::: SOURCE MATERIAL :::
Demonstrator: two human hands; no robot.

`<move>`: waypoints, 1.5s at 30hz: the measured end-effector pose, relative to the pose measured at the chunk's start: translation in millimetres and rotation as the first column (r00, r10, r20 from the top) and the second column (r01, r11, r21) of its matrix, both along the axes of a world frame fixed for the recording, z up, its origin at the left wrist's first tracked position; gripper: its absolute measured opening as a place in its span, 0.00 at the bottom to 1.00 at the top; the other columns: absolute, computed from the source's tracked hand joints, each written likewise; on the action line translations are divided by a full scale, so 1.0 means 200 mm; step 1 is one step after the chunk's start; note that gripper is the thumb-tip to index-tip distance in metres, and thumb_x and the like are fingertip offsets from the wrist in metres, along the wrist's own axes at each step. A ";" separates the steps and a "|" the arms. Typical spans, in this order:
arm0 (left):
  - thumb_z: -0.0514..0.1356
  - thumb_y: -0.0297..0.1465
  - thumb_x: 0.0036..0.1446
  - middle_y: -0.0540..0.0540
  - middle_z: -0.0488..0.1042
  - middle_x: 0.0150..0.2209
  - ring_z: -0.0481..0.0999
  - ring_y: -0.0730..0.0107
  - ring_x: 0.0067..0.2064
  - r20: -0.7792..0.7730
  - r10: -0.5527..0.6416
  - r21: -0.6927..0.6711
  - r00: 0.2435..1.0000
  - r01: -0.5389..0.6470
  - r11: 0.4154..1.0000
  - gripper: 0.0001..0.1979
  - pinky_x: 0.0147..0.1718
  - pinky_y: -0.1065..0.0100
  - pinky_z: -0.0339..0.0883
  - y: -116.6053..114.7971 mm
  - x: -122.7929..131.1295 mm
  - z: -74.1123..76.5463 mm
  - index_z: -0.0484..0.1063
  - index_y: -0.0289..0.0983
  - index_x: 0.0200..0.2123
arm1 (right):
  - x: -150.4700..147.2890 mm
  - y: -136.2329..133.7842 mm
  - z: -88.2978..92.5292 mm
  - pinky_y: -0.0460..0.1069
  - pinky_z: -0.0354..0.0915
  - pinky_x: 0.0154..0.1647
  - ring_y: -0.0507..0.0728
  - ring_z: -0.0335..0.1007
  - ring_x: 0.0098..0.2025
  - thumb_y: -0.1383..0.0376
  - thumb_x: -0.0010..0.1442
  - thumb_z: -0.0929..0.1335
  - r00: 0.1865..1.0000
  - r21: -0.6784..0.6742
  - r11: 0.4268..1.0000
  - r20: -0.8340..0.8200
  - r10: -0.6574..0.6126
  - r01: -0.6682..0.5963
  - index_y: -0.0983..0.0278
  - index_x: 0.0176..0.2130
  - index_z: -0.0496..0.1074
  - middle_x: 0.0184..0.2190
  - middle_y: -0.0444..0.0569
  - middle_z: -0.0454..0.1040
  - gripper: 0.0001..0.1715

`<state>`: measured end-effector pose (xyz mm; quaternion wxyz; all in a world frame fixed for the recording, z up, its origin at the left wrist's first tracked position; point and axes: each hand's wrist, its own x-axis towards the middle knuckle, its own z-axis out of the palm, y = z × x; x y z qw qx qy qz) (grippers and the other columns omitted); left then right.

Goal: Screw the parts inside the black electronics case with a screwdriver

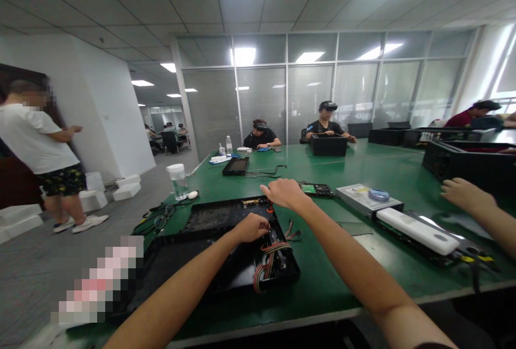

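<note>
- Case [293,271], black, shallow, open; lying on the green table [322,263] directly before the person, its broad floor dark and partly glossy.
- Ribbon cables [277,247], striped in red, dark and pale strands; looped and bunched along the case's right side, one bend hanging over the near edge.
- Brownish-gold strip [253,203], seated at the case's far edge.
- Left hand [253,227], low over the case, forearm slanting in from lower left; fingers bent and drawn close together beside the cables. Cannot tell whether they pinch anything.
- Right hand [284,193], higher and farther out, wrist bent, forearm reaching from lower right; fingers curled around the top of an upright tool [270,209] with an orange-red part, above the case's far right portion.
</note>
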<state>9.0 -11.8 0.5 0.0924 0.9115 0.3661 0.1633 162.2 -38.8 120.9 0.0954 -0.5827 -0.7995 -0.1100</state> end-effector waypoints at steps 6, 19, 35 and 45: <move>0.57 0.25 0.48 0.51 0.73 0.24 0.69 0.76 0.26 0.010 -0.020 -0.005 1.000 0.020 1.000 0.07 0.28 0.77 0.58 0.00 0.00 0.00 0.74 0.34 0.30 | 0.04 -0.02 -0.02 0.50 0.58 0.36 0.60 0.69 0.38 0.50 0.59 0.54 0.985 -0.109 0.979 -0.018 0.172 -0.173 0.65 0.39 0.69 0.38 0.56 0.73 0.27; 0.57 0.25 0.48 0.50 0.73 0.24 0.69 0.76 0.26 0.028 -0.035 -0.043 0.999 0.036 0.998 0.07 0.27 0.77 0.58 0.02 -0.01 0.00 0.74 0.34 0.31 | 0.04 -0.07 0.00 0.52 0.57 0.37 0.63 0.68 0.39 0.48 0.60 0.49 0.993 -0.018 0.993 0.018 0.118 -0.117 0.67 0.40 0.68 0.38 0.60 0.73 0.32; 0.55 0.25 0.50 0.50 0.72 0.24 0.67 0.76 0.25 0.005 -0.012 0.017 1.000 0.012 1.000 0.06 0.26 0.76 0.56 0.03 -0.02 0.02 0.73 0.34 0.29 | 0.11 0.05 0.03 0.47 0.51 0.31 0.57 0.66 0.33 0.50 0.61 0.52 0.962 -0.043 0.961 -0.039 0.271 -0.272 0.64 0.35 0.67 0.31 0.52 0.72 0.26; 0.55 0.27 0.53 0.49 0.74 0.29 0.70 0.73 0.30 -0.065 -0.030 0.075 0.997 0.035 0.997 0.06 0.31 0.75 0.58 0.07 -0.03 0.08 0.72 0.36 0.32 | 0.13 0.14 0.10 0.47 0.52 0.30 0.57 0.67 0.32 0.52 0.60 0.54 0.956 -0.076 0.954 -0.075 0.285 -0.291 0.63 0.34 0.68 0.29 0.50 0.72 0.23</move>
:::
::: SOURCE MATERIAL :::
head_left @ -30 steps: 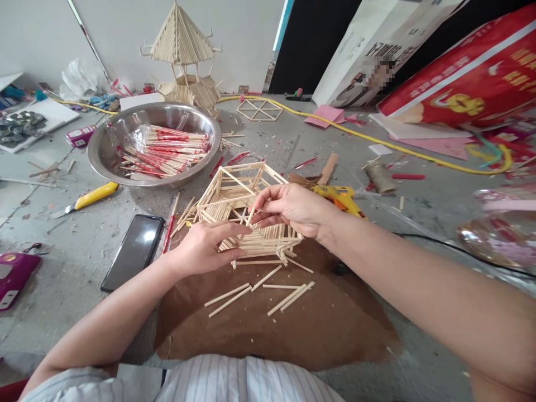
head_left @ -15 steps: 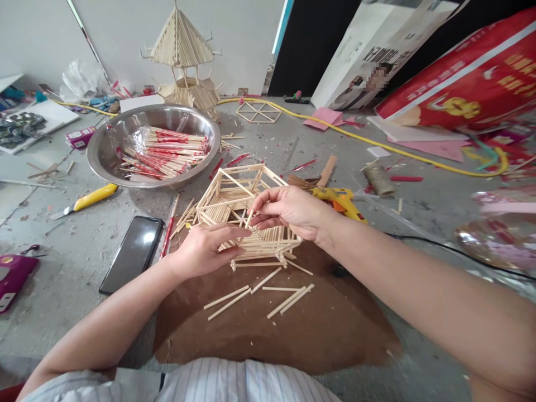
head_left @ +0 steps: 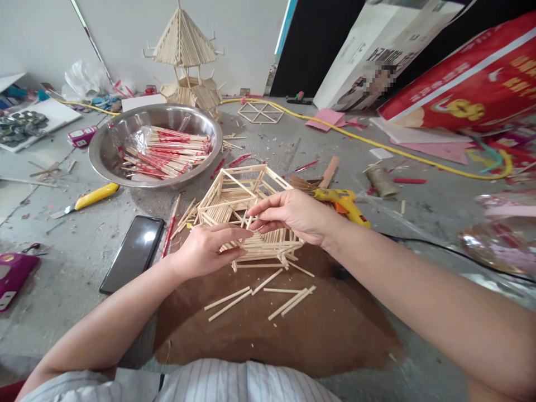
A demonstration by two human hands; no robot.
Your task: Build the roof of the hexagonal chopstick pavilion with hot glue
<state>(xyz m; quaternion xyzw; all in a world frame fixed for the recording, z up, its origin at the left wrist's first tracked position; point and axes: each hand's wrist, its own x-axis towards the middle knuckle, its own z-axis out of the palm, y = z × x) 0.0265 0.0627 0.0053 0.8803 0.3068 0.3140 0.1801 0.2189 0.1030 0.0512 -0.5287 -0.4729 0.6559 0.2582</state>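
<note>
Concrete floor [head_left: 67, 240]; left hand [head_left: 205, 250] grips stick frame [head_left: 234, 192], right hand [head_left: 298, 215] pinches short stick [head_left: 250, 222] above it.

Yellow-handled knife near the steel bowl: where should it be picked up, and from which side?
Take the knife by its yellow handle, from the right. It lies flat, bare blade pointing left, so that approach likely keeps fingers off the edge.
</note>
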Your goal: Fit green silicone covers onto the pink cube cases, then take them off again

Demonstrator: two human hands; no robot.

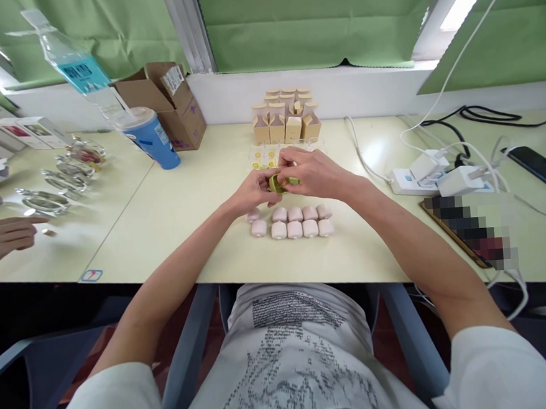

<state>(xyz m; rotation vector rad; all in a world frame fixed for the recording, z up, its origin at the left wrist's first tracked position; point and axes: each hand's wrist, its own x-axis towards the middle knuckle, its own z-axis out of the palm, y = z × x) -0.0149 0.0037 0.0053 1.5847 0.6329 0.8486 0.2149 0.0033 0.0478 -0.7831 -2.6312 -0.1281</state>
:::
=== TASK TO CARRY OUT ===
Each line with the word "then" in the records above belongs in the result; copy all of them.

=== PROBLEM SOLUTION ===
`<state>`: measured end-effector pose (xyz mm; quaternion wxyz; all in a world frame fixed for the recording, z up, its origin at the left wrist's first tracked position; point and axes: each hand's wrist, its own x-axis towards the middle knuckle, its own z-axis out of the palm, y = z × x; x y z qw qx qy qz) (grippers and the other columns omitted); left then right.
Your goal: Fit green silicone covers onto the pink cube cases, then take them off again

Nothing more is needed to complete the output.